Joseph-Émery Robidoux, (March 10, 1843 - March 15, 1929) was a lawyer, judge and political figure in Quebec. He represented Châteauguay in the Legislative Assembly of Quebec from 1884 to 1892 and from 1897 to 1900 as a Liberal.

He was born in Saint-Philippe, Canada East, the son of Toussaint Robidoux and Marguerite Demers, and was educated at the Collège de Montréal, at the Collège Sainte-Marie and McGill University. Robidoux was admitted to the Lower Canada bar in 1866 and set up practice at Montréal, practising with Thomas Fortin, Amédée Geoffrion and Cuthbert-Alphonse Chênevert. In 1878, he was named Queen's Counsel. Robidoux also taught law at McGill University, where he was professor emeritus from 1890 to 1928. In 1882, he was an unsuccessful candidate for a seat in the House of Commons. Robidoux was first elected to the Quebec assembly in an 1884 by-election held after the death of Édouard Laberge. He served in the Quebec cabinet as provincial secretary in 1890 and again from 1897 to 1900 and as attorney general from 1890 to 1891. He was defeated by William Greig when he ran for reelection in 1892 but was elected again in 1897, defeating Greig.

Robidoux was bâtonnier for the Montreal bar in 1895 and 1896, president of the Canadian Bar Association in 1896 and bâtonnier for the Quebec bar in 1896 and 1897. He was named a chevalier in the French Légion d'honneur in 1908.

He was married twice: to Sophie Sancer in 1868 and to Clara Sancer, his first wife's sister, in 1878.

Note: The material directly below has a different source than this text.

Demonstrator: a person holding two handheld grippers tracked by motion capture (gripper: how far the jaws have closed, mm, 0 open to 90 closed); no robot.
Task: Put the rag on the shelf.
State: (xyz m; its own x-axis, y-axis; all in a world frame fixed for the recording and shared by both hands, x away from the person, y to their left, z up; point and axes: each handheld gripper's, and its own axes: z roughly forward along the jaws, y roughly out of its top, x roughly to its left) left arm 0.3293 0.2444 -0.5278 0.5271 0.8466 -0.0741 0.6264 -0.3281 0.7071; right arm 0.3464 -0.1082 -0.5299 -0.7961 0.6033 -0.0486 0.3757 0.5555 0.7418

He resigned his seat in the Quebec assembly after being named judge in the Quebec Superior Court for Trois-Rivières district in 1900. In 1901, he was transferred to Montreal district and, in 1906, to Terrebonne district. He retired from the bench in 1916. Robidoux died at Montréal at the age of 86 and was buried in the Notre-Dame-des-Neiges Cemetery.